Icahn claimed in the 2010 suit that Raynor, his R2 Investments LDC and others interfered with a $2 billion bond offering by Icahn Enterprises LP and other Icahn companies. The case included claims of tortious interference with a contract, libel and abuse of process.
“Icahn has thrown frivolous lawsuits and filings at us each step of the way in a blatant attempt to derail our legitimate claims against him,” Scott McCarty, a partner at Raynor’s Q Investments in Fort Worth, Texas, said in a statement. “He has lost each of these lawsuits while each of our lawsuits against him has been upheld. It is a shame that he continues to waste valuable court time and resources on these baseless endeavors.”

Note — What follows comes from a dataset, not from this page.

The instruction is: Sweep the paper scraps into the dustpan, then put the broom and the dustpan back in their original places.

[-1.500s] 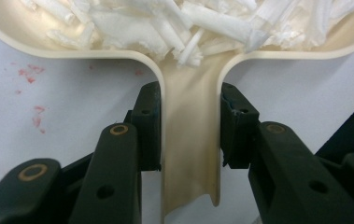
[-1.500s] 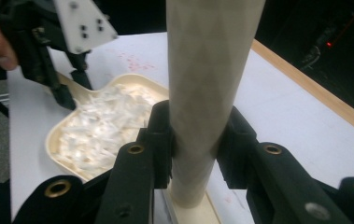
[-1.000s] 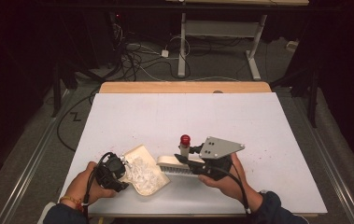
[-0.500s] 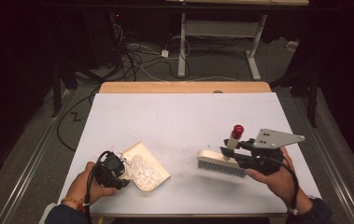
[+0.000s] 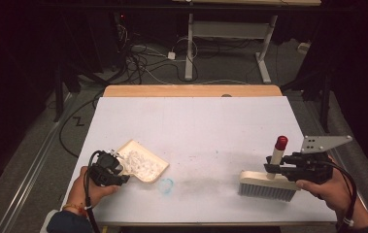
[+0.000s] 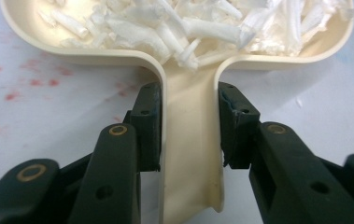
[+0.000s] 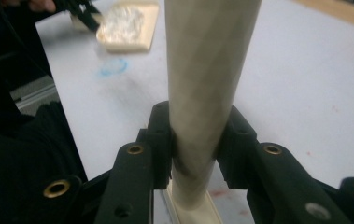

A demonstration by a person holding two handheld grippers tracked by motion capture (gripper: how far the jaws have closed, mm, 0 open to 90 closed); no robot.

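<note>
**Brush and dustpan held apart on the white table**

The left gripper (image 5: 116, 169) is at the near left of the white table (image 5: 196, 126). Its two black jaws are squeezed tight on the handle of the cream dustpan (image 5: 145, 162). In the left gripper view the handle of the dustpan (image 6: 191, 140) runs up between the two pads, and both pads press on its sides. The pan lies flat on the table just past the gripper. It is full of little white scraps (image 5: 140, 165), piled up like bits of torn paper (image 6: 188, 23).

The right gripper (image 5: 271, 167) is at the near right of the table, well apart from the dustpan. Its jaws are clamped on the pale handle of the brush (image 5: 269, 184). The handle stands up and tilts a little, with a red tip (image 5: 281, 142) at the top. The long cream head of the brush sits low, with its grey bristles pointing down at the table. In the right gripper view the brush handle (image 7: 207, 84) is thick and round, and the two pads hug it from both sides.

Between the dustpan and the brush there is a small blue ring (image 5: 166, 184) drawn on the table, near the pan. Beside it is a faint grey smudge (image 5: 206, 183).
</note>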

Icahn Enterprises is reviewing today’s decision and declined immediate further comment, general counsel Keith Schaitkin said in an e-mail.
Raynor and Icahn formed a partnership in 2001 to acquire debt securities issued by the auto-parts supplier Federal-Mogul Corp. (FDML), which was reorganizing in bankruptcy at the time, according to Bransten’s decision. After a dispute over the right to purchase some Federal-Mogul stock, Raynor made a securities filing in January 2010 disclosing a suit begun the same day by Raynor-affiliated Nineteen Eighty-Nine LLC seeking to impose a “constructive trust” on the shares, Bransten said.
Icahn said the timing of the regulatory filing and suit lowered demand for the bond offering. He sued Raynor, R2, Nineteen Eighty-Nine and five other defendants.
The appellate ruling published today said the filing was required by the U.S. Securities and Exchange Commission and was “kicked into gear” by the commencement of the offering.
Icahn claimed the Raynor defendants “abused the legal process by filing the 2010 lawsuit with malicious intent,” Justice Luis A. Gonzalez wrote for the appellate panel. “Such a claim cannot stand,” he wrote.
The appeals court also affirmed a January 2011 ruling by Bransten denying a motion to dismiss two remaining breach-of- contract claims in a Nineteen Eighty-Nine suit against Icahn, saying the securities filing was made because of the litigation.
“The filing of the Schedule 13D amendment was incidental to the lawsuit, and thus protected, even if, as the Icahn plaintiffs argue, the 13D was only a glorified press release meant to frighten away investors, and even if the Raynor defendants would have been ‘better advised to have refrained,’” Gonzalez wrote.